Figure 2. Changes in the Trade Performance of Selected MIO Sectors
Between 1992-1999 and 2003-2013

Note: Due to its negative variation in exports (-35.1%), “Wood and wood products” (20x) could not be displayed on the figure, but it is in quadrant 3. Analogously, the positive variation (28.6%) of “Office and computer machinery” (300) places it in quadrant 1.
Source: Created by the authors based on CEP data.

 

The remaining 10 sectors are located in quadrants 1 and 3, which means that they contributed to the import substitution process. Among others, the sectors in quadrant 1 saw export rates grow simultaneously: office and computing machinery (300); chemical products (242); leather goods (191); non-metal mineral products (269); and trains and aircraft (352-353). By contrast, quadrant 3 contains those where the export growth rate fell: basic chemical substances (241x); pesticides (2412); rubber and plastic products (25x); paper products (2010); and wood (20x), with the particularity that the latter is the only sector of the subset where exports shrunk in absolute terms.

On the other hand, it is interesting to compare the changes observed in each of these sectors with their capacity to supply the domestic market and create jobs, through an analysis of the connection between external sustainability and industrial structure. Figure 3 relates the outcome of the theoretical Thirlwall rate for each of the sectors (TRGi) for 2003-2013, with the level of import penetration.7 In turn, the relative share of each sector in total employment contributed in 2011-2013 for the set of selected sectors is represented by the size of each bubble.

Looking at the trade dynamics of the sectors, we can define two regions in Figure 3 separated by overall TRG, that impacted foreign restrictions on overall trade in 2003-2013. To the left of the overall TRG (5.51% annual average) are the sectors whose dynamics make them “not sustainable in Thirlwall’s terms,” and which display rates below the TRG. As such, their trade balance shows a trend towards deterioration, even if Argentina grows at a rate that would not harm its overall trade balance. By contrast, to the right of the TRG, we find the sectors whose evolution makes them “sustainable in Thirlwall’s terms,” given that their TRGi is greater than the TRG.

The horizontal slice of the figure, which indicates the average level of import penetration of the MIO sectors for the time period 2011-2013 (44.1%), will be taken as a reference to assess the degree of import penetration present in the various sectors.

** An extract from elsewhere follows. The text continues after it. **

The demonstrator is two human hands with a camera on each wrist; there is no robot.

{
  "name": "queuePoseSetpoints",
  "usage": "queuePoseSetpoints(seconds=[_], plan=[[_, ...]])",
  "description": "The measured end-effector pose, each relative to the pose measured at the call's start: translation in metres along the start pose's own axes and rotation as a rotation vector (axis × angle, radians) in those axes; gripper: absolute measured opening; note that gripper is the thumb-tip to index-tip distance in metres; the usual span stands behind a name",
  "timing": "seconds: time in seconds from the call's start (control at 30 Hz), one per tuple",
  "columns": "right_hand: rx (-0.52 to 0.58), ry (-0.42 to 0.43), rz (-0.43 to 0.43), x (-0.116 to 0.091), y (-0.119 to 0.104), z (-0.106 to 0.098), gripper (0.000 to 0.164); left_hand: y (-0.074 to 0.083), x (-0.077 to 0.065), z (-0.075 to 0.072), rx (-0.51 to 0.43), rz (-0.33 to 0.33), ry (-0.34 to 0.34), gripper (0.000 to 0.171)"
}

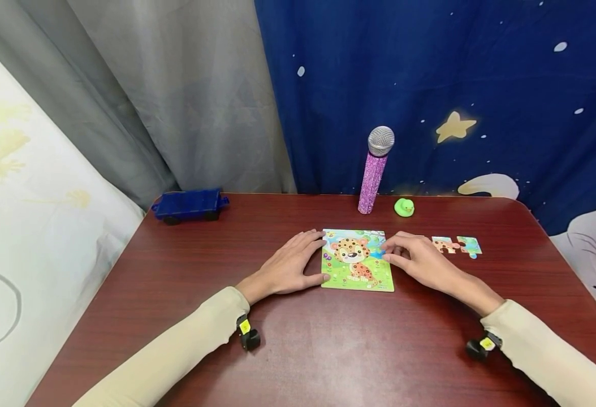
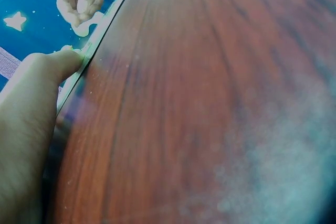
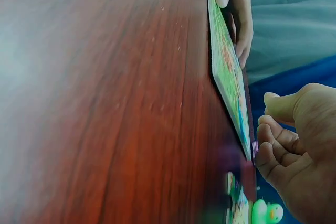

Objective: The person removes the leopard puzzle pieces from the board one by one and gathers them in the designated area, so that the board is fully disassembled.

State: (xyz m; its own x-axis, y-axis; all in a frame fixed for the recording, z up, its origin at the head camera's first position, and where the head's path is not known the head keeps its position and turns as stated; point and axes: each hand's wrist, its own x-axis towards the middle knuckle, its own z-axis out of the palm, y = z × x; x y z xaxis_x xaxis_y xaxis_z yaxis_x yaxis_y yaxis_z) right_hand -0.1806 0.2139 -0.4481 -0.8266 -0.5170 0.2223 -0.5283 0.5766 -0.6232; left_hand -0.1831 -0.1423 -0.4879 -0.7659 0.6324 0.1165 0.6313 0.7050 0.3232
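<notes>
Sleeves [image 1: 181, 347] lead to relaxed, empty left fingers [image 1: 312, 237] and right fingers [image 1: 397, 242] by the puzzle [image 1: 346, 277], microphone [image 1: 372, 178] and duck [image 1: 404, 208] behind.

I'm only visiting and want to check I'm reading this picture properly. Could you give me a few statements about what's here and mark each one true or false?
1. The left hand rests at the left edge of the animal puzzle. True.
2. The green duck is to the right of the microphone. True.
3. The microphone has a plain black handle. False: it is a glittery pinkish purple.
4. Loose puzzle pieces lie to the right of the puzzle. True.
5. A hand is holding the duck. False: it sits on the table, near the far edge.
</notes>
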Motion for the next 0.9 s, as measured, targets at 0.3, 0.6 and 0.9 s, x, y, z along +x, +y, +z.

Figure 3 reveals that the greatest external restriction on growth in the Argentine industrial structure is found in the behavior of the MIOs, given that during 2003-2013, only four of the 23 sectors analyzed displayed a sectoral TRGi higher than that of the overall TRG (showing dynamics that are “sustainable in Thirlwell’s terms”). The 19 remaining sectors present deteriorating trade balances, even in situations of overall growth not restricted by the external sector. As the foundation for this situation, the surplus generated by primary products (PP), the MAOs, and the few sustainable MIO branches permitted Argentina to grow “at Chinese rates” for a few years; at the same time, the trade deficit of MIOs gradually rose (Bekerman and Dulcich, 2013). Finally, and in conjunction with the aforementioned deterioration of the other components of the current account, the imposition of external restrictions has led to an economic slowdown and the implementation of restrictions on imports.

The evolution of trade performance in the selected sectors can be observed by relating Figures 2 and 3. The few sectors in quadrant 1 of Figure 2, and their location close to the axes, demonstrates that there would not be, in response to a change of macroeconomic regime, a tendential movement to make their sectoral external insertion compatible with the highest GDP growth rates (through the dual path of the decrease in income elasticity of imports and the rise in the export growth rate); so the trend of the MIO sectors did not translate into the mollification of external restrictions in the post-convertibility era. Moreover, there are two sectors with high import penetration levels (computing machinery: 300; and trains and aircraft: 352-353).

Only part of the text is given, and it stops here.